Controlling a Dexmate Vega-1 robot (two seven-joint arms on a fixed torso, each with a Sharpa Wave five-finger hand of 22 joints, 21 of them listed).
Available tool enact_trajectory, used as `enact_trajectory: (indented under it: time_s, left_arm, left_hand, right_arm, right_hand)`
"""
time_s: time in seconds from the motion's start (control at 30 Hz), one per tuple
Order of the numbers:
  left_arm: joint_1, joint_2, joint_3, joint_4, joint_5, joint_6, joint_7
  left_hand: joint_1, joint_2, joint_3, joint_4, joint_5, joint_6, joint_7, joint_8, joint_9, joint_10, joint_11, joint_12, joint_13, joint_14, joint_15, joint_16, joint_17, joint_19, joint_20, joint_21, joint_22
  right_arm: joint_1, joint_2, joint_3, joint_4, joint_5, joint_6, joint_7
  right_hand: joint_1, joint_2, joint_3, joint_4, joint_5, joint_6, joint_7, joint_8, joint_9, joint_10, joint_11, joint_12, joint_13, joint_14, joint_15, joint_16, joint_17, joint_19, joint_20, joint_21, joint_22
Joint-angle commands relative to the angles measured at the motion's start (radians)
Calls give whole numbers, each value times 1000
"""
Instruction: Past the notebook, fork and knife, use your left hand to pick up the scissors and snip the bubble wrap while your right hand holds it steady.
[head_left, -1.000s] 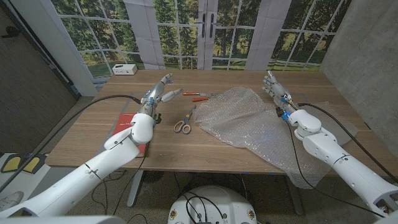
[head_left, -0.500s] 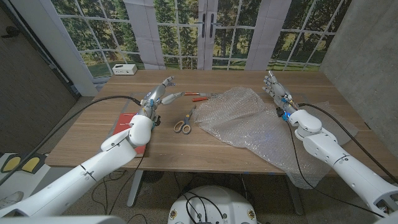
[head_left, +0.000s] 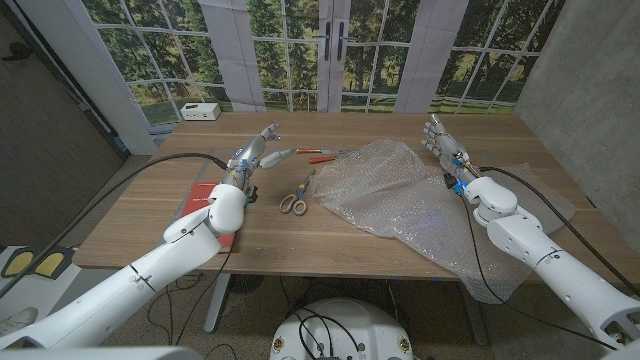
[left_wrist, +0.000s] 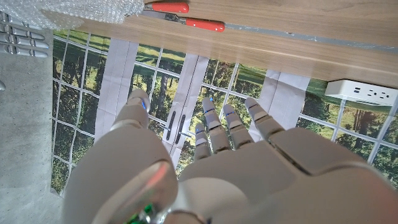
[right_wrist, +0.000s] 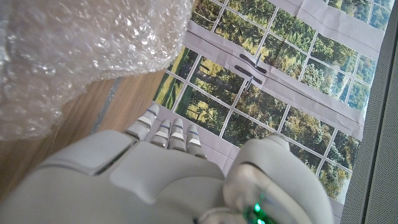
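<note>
Scissors lie on the worktop beside the bubble wrap | left hand and right hand hover, fingers apart, empty | steel likely stiff and slick: take the yellow loops | film looks light and slippery

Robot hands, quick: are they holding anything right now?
Left hand: open, holding nothing; scissors lie untouched on the table.
Right hand: open, holding nothing, beside the bubble wrap.
</note>
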Motion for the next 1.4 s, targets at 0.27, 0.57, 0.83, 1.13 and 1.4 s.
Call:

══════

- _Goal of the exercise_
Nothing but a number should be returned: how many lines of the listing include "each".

- _Task result_
2